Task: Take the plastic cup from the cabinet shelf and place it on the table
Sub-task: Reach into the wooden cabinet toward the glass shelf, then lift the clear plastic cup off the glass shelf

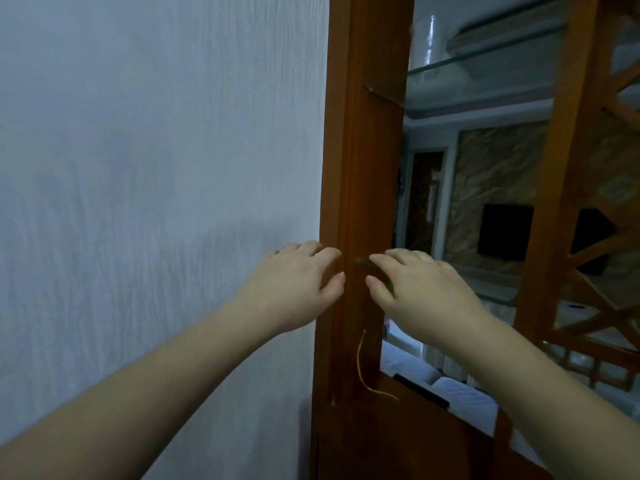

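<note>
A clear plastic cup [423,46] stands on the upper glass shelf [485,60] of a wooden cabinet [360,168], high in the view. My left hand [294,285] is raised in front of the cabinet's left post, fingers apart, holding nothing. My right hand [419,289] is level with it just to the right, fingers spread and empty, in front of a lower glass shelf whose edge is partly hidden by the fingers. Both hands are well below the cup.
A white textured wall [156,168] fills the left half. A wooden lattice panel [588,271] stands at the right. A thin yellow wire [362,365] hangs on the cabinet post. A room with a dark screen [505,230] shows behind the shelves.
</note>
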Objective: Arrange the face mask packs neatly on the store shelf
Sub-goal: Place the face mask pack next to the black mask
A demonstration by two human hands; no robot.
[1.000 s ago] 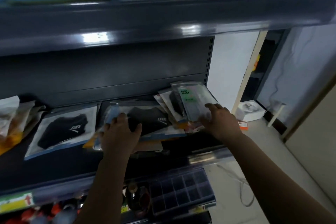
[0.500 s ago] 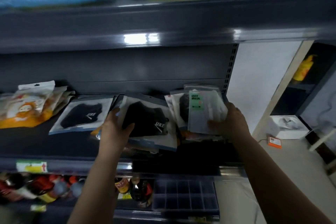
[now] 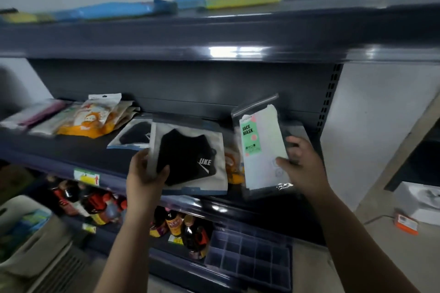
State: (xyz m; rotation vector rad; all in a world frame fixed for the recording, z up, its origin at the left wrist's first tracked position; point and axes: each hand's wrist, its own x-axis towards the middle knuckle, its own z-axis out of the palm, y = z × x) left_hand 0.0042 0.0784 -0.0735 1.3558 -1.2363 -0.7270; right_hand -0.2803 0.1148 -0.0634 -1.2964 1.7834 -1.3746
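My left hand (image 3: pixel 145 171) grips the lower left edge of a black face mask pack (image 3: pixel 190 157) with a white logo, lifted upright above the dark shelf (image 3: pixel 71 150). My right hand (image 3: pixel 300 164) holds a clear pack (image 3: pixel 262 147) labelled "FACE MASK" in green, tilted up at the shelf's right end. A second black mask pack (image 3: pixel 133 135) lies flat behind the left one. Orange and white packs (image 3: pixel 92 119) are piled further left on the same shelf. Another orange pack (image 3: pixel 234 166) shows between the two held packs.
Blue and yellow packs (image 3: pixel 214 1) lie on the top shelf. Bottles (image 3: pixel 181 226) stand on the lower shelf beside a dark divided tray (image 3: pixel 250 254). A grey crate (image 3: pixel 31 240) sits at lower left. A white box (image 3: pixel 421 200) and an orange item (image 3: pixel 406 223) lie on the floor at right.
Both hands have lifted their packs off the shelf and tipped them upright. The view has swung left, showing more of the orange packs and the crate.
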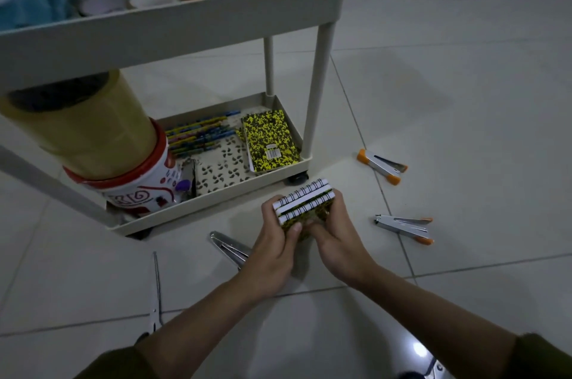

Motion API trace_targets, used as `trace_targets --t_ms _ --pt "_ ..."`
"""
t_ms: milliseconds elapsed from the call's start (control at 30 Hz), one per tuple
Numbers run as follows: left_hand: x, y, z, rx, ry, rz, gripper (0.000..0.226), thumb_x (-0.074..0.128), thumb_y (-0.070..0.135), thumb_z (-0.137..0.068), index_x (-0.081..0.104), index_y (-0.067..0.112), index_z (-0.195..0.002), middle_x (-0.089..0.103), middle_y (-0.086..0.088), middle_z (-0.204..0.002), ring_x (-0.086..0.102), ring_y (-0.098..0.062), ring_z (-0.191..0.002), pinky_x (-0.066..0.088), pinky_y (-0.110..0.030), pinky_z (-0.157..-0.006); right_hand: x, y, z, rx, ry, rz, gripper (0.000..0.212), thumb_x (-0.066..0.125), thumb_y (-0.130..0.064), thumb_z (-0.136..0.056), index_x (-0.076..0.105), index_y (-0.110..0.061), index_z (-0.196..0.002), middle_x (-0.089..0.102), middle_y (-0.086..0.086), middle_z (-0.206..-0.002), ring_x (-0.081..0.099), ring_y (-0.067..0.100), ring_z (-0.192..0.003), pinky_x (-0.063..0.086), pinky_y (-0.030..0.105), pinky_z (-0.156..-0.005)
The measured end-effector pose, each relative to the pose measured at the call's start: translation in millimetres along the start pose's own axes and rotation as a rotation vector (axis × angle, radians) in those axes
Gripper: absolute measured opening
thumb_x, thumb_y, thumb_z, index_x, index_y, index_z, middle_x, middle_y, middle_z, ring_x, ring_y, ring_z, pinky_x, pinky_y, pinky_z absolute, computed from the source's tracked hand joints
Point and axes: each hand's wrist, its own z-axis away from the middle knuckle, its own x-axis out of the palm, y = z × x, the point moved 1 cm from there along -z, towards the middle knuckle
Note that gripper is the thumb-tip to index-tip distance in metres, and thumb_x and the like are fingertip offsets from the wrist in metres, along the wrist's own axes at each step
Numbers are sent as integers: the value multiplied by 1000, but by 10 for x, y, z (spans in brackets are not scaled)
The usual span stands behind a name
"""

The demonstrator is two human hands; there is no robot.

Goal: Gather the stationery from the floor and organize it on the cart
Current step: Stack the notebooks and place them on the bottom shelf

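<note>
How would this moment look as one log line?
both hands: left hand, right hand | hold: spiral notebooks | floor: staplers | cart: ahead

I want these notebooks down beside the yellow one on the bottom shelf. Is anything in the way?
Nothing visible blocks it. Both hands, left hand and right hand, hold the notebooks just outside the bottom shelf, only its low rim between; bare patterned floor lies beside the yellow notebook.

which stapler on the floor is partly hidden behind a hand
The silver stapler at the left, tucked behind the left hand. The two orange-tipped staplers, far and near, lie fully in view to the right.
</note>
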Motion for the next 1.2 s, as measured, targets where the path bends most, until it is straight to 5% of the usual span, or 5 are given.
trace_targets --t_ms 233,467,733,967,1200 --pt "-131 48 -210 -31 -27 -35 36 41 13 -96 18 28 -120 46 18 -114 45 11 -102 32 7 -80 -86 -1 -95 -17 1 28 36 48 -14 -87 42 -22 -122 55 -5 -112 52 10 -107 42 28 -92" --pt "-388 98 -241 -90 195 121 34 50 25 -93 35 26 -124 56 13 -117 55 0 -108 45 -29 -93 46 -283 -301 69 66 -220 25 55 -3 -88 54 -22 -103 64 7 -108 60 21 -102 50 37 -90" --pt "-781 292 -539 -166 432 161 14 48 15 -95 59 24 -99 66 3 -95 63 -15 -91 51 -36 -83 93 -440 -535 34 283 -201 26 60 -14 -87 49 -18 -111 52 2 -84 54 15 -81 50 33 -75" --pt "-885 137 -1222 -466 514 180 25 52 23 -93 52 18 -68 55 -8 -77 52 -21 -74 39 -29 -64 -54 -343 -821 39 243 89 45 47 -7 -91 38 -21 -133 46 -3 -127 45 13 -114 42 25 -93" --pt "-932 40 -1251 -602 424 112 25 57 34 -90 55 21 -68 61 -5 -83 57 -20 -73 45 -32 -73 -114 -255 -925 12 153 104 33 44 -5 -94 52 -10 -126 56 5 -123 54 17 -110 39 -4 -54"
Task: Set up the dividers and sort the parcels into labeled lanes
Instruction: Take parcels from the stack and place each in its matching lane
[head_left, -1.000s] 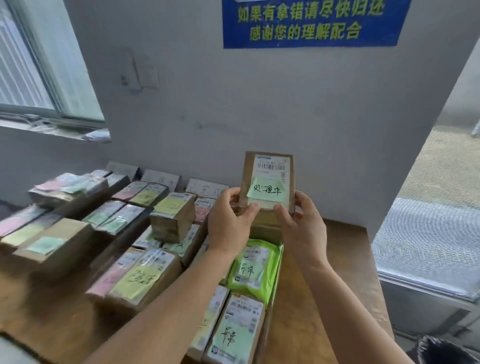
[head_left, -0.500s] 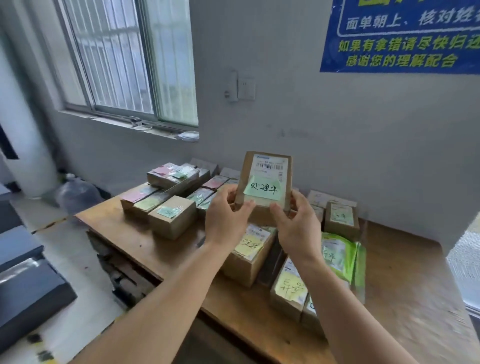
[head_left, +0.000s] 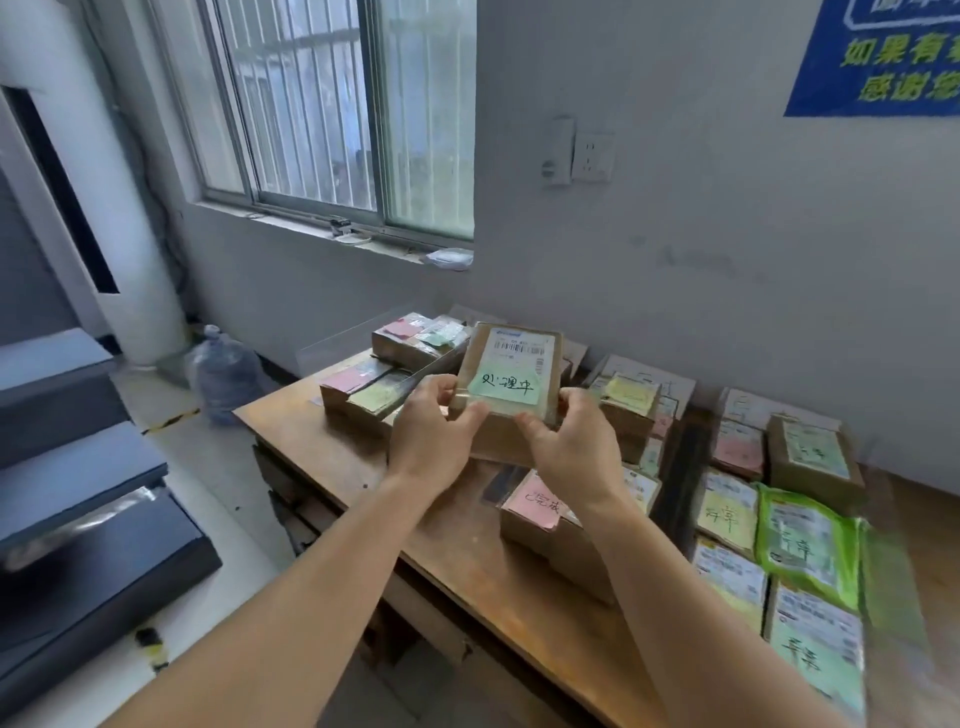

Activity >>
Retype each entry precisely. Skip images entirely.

Answer for the task >>
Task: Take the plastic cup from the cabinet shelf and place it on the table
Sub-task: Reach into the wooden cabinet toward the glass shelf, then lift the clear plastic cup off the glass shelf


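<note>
A clear plastic cup [423,46] stands on the upper glass shelf [485,60] of a wooden cabinet [360,168], high in the view. My left hand [294,285] is raised in front of the cabinet's left post, fingers apart, holding nothing. My right hand [419,289] is level with it just to the right, fingers spread and empty, in front of a lower glass shelf whose edge is partly hidden by the fingers. Both hands are well below the cup.
A white textured wall [156,168] fills the left half. A wooden lattice panel [588,271] stands at the right. A thin yellow wire [362,365] hangs on the cabinet post. A room with a dark screen [505,230] shows behind the shelves.
</note>
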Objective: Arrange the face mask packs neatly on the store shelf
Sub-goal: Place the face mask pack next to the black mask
A demonstration by two human hands; no robot.
[1.000 s ago] 
[0.500 s ago] 
[now] 
State: (xyz m; rotation vector rad; all in a world frame fixed for the recording, z up, its origin at the left wrist's first tracked position; point and axes: each hand's wrist, its own x-axis towards the middle knuckle, its own z-axis out of the palm, y = z × x) left_hand 0.0042 0.0784 -0.0735 1.3558 -1.2363 -0.7270; right_hand -0.2803 0.1148 -0.0634 -1.2964 1.7834 -1.3746
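My left hand (image 3: pixel 145 171) grips the lower left edge of a black face mask pack (image 3: pixel 190 157) with a white logo, lifted upright above the dark shelf (image 3: pixel 71 150). My right hand (image 3: pixel 300 164) holds a clear pack (image 3: pixel 262 147) labelled "FACE MASK" in green, tilted up at the shelf's right end. A second black mask pack (image 3: pixel 133 135) lies flat behind the left one. Orange and white packs (image 3: pixel 92 119) are piled further left on the same shelf. Another orange pack (image 3: pixel 234 166) shows between the two held packs.
Blue and yellow packs (image 3: pixel 214 1) lie on the top shelf. Bottles (image 3: pixel 181 226) stand on the lower shelf beside a dark divided tray (image 3: pixel 250 254). A grey crate (image 3: pixel 31 240) sits at lower left. A white box (image 3: pixel 421 200) and an orange item (image 3: pixel 406 223) lie on the floor at right.
Both hands have lifted their packs off the shelf and tipped them upright. The view has swung left, showing more of the orange packs and the crate.
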
Motion API trace_targets, used as `trace_targets --t_ms _ --pt "_ ..."`
"""
t_ms: milliseconds elapsed from the call's start (control at 30 Hz), one per tuple
Numbers run as follows: left_hand: x, y, z, rx, ry, rz, gripper (0.000..0.226), thumb_x (-0.074..0.128), thumb_y (-0.070..0.135), thumb_z (-0.137..0.068), index_x (-0.081..0.104), index_y (-0.067..0.112), index_z (-0.195..0.002), middle_x (-0.089..0.103), middle_y (-0.086..0.088), middle_z (-0.204..0.002), ring_x (-0.086..0.102), ring_y (-0.098..0.062), ring_z (-0.191..0.002), pinky_x (-0.066..0.088), pinky_y (-0.110..0.030), pinky_z (-0.157..-0.006); right_hand: x, y, z, rx, ry, rz, gripper (0.000..0.212), thumb_x (-0.066..0.125), thumb_y (-0.130..0.064), thumb_z (-0.136..0.056), index_x (-0.076..0.105), index_y (-0.110..0.061), index_z (-0.196..0.002), middle_x (-0.089..0.102), middle_y (-0.086..0.086), middle_z (-0.206..-0.002), ring_x (-0.081..0.099), ring_y (-0.067..0.100), ring_z (-0.192..0.003), pinky_x (-0.063..0.086), pinky_y (-0.030..0.105), pinky_z (-0.156..-0.005)
The measured end-effector pose, each relative to the pose measured at the call's start: translation in millimetres along the start pose's own axes and rotation as a rotation vector (axis × angle, radians) in those axes
Gripper: absolute measured opening
thumb_x, thumb_y, thumb_z, index_x, index_y, index_z, middle_x, middle_y, middle_z, ring_x, ring_y, ring_z, pinky_x, pinky_y, pinky_z absolute, computed from the source's tracked hand joints
Point and axes: each hand's wrist, its own z-axis away from the middle knuckle, its own x-axis out of the palm, y = z × x, the point moved 1 cm from there along -z, towards the middle knuckle
Note that gripper is the thumb-tip to index-tip distance in metres, and thumb_x and the like are fingertip offsets from the wrist in metres, along the wrist's own axes at each step
Numbers are sent as integers: the value multiplied by 1000, but by 10 for x, y, z (spans in brackets are not scaled)
The usual span stands behind a name
"""

The demonstrator is two human hands; there is no robot.

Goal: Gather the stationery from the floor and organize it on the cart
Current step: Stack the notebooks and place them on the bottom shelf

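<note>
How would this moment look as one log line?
both hands: left hand, right hand | hold: spiral notebooks | floor: staplers | cart: ahead

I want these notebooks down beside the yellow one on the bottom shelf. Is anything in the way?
Nothing visible blocks it. Both hands, left hand and right hand, hold the notebooks just outside the bottom shelf, only its low rim between; bare patterned floor lies beside the yellow notebook.

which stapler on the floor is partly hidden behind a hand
The silver stapler at the left, tucked behind the left hand. The two orange-tipped staplers, far and near, lie fully in view to the right.
</note>
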Motion for the next 1.2 s, as measured, targets where the path bends most, until it is straight to 5% of the usual span, or 5 are given.
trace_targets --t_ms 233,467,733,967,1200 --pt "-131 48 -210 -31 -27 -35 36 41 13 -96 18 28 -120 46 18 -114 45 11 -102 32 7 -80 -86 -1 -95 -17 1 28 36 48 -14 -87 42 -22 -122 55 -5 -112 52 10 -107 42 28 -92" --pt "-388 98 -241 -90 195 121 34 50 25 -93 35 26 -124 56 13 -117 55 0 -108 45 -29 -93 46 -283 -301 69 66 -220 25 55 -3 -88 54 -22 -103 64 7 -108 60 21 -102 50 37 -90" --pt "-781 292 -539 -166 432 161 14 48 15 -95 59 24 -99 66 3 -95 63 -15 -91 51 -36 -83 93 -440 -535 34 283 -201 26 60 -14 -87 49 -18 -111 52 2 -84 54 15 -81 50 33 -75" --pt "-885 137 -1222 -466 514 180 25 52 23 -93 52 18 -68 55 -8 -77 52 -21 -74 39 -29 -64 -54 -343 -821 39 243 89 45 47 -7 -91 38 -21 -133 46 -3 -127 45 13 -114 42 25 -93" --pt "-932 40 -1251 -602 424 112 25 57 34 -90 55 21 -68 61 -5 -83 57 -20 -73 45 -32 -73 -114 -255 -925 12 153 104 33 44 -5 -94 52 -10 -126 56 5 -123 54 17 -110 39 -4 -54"
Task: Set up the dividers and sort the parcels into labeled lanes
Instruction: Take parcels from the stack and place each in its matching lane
[head_left, -1.000s] 
[head_left, -0.500s] 
[head_left, +0.000s] 

The answer to this exercise is complete.